The layout and optimization of urban landscapes is a complex task for landscape architects. There is an important relationship with urban land utilization and ecological environment index. The layout of the urban landscape will respond to the long-term development of the city. In the early stage of urban landscape layout, it needs to comprehensively consider all factors, which will improve the comprehensive layout of the city. However, the layout and planning of the urban landscape is a task with many complex factors. If it only relies on the urban landscape designer to consider these factors, which will reduce the efficiency of urban landscape layout.

This study uses the multicriteria constraint algorithm to optimize the related factors of urban landscape layout and planning.

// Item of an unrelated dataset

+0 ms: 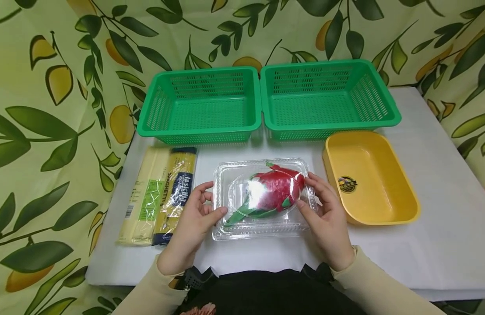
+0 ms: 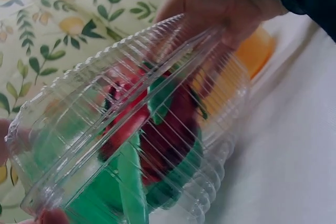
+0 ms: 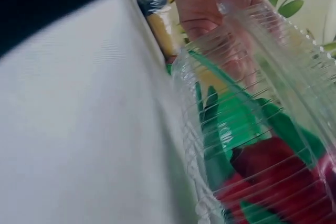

It also uses the ConvLSTM algorithm to predict the related factors of urban landscape layout. At the same time, this study compares the difference between the multicriteria algorithm with constraints and the multicriteria algorithm without constraints. In general, the multicriteria algorithm with constraints has higher accuracy for the optimization of urban landscape layout and planning than without constraints. The maximum error of the multicriteria algorithm without constraints is 2.32%, while the maximum error of the working conditions with constraints is only 1.96%. The multicriteria algorithm with constraints can improve the optimization accuracy. From the hot spot distribution map, the distribution with constraints is relatively uniform, and it has a small error gradient. The case without constraints has a large error at the edge of the urban landscape, and its distribution is not uniform.

Data Availability

The data used to support the findings of this study are available from the corresponding author upon request.

Conflicts of Interest

The authors declare that they have no known competing financial interests or personal relationships that could have appeared to influence the work reported in this paper.

Acknowledgments

This work was supported by 2019 Young Backbone Teachers Training Plan of Henan Colleges and Universities by Henan Education Department: Research on the Living Protection and Inheritance of the Regional Culture of Traditional Villages in Central China under the Rural Revitalization Strategy (No. 2019GGJS261); the study was supported by General Project of Philosophy and Social Sciences Planning of Henan Province in 2020: Research on the protection and development of traditional village cultural landscape in Henan Province (No. 2020BYS012).